What you have to do: For the data below, transcribe the part that opens with the line containing "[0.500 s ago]" and closes with the line containing "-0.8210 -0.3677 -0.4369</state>", exactly and with no pictures.

Supplied records:
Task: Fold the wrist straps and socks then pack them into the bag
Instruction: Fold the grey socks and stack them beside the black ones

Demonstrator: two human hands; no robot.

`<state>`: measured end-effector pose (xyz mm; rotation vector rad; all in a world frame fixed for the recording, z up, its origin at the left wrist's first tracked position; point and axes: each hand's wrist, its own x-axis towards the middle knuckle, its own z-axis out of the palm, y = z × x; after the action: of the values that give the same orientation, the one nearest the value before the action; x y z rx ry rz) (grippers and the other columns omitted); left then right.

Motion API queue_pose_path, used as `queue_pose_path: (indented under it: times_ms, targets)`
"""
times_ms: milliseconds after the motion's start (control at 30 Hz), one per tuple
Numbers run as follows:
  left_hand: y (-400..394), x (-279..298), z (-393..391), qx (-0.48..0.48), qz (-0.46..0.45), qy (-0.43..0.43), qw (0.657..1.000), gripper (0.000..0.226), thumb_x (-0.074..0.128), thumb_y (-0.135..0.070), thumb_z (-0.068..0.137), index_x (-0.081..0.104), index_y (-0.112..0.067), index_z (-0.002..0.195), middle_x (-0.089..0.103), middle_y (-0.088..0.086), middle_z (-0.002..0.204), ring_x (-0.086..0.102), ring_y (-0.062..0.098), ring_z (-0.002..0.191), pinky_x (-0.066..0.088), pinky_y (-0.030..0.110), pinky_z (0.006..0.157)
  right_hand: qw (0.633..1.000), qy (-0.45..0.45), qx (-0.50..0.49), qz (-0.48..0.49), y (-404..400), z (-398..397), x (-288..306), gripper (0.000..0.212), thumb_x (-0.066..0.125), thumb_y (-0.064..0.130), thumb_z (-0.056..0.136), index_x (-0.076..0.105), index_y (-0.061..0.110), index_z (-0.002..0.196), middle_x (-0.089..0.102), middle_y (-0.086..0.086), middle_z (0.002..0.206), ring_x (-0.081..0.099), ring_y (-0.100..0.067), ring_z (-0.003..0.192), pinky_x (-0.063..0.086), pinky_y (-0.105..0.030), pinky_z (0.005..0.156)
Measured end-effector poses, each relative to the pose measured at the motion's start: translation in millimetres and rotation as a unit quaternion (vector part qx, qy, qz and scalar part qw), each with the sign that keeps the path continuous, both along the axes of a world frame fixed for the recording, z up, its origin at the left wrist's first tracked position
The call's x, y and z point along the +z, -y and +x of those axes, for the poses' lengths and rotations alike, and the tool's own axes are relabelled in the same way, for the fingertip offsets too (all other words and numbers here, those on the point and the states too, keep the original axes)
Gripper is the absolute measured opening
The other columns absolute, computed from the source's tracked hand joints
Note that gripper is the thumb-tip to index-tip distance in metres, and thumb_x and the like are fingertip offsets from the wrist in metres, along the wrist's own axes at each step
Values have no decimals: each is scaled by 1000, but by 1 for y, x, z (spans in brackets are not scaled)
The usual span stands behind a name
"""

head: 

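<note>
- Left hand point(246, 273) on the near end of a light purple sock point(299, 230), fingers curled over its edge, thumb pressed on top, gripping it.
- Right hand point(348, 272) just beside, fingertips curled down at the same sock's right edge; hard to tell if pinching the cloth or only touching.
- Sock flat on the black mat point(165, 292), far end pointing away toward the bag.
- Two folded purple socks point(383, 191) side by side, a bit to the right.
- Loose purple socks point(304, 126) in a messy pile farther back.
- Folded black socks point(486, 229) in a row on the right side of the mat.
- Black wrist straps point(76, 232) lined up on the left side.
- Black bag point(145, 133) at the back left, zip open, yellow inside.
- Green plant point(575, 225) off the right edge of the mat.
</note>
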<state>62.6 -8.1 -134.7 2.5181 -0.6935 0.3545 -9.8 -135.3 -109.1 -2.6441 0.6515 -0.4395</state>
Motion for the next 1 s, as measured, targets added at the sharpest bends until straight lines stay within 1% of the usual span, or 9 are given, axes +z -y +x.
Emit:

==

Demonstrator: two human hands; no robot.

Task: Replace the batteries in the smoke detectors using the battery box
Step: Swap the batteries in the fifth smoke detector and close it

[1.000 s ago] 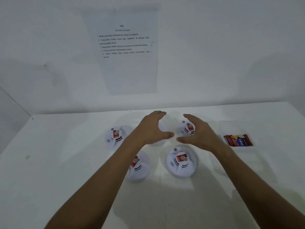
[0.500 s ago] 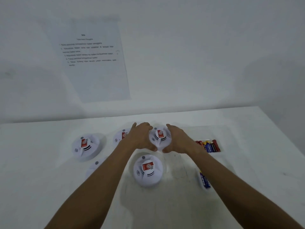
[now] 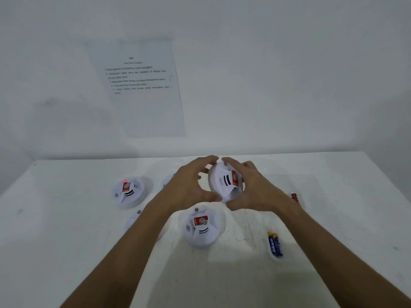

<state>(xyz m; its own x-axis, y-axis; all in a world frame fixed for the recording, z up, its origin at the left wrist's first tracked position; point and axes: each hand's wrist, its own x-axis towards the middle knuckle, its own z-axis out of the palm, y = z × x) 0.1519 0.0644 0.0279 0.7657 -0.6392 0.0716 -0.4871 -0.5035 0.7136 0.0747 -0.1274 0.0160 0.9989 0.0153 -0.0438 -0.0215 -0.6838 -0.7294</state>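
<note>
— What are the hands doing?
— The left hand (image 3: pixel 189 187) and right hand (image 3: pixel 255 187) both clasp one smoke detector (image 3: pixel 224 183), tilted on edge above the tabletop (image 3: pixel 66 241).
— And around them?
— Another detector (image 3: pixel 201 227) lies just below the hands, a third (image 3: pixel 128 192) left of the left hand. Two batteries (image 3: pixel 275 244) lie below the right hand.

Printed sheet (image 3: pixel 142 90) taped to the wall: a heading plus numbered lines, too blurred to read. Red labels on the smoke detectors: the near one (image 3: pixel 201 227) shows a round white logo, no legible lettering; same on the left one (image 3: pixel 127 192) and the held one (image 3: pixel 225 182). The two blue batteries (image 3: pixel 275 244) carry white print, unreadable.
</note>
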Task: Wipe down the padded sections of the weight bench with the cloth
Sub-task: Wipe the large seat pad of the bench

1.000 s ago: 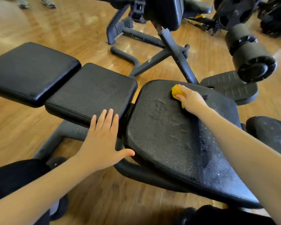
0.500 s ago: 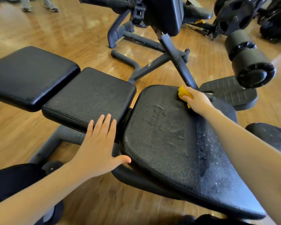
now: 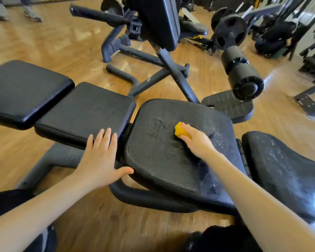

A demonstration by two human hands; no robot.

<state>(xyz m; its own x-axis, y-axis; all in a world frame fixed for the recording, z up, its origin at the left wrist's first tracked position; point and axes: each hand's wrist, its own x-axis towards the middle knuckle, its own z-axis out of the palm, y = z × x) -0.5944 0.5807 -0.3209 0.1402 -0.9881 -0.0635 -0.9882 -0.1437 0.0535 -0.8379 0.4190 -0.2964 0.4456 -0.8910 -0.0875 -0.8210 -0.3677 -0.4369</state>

Written response:
[0.500 s ago] 
[now] 

<state>(xyz m; its own x-axis, y-axis; all in a world frame fixed for the recording, z up, its origin at the left wrist's first tracked position; point and axes: each hand's wrist, its own x-axis towards the middle knuckle, its own z-axis out of the palm, y = z × x) 0.1519 0.0644 0.0279 0.7657 -0.6392 0.0716 -0.4871 -0.5035 0.7136 0.0747 -0.1274 0.0160 0.9989 0.0153 -0.0438 -0.0215 -0.6838 -0.7294</state>
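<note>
— What are the hands doing?
— The left hand (image 3: pixel 189 187) and right hand (image 3: pixel 255 187) both clasp one smoke detector (image 3: pixel 224 183), tilted on edge above the tabletop (image 3: pixel 66 241).
— And around them?
— Another detector (image 3: pixel 201 227) lies just below the hands, a third (image 3: pixel 128 192) left of the left hand. Two batteries (image 3: pixel 275 244) lie below the right hand.

Printed sheet (image 3: pixel 142 90) taped to the wall: a heading plus numbered lines, too blurred to read. Red labels on the smoke detectors: the near one (image 3: pixel 201 227) shows a round white logo, no legible lettering; same on the left one (image 3: pixel 127 192) and the held one (image 3: pixel 225 182). The two blue batteries (image 3: pixel 275 244) carry white print, unreadable.
</note>
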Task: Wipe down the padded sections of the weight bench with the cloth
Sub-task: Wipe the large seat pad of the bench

1.000 s ago: 
0.500 s ago: 
now: 

A demonstration by two human hands; no robot.

<state>(xyz m; its own x-axis, y-axis; all in a world frame fixed for the recording, z up, its origin at the left wrist's first tracked position; point and axes: each hand's wrist, its own x-axis towards the middle knuckle, its own z-axis out of the palm, y = z × x) -0.5944 0.5807 -0.3209 0.1402 -0.9881 -0.0635 -0.9882 -0.1437 0.0535 -0.8379 0.4190 -0.2964 0.4456 -0.8910 -0.0875 -0.8210 -0.3677 -0.4369</state>

This exercise requires no further work.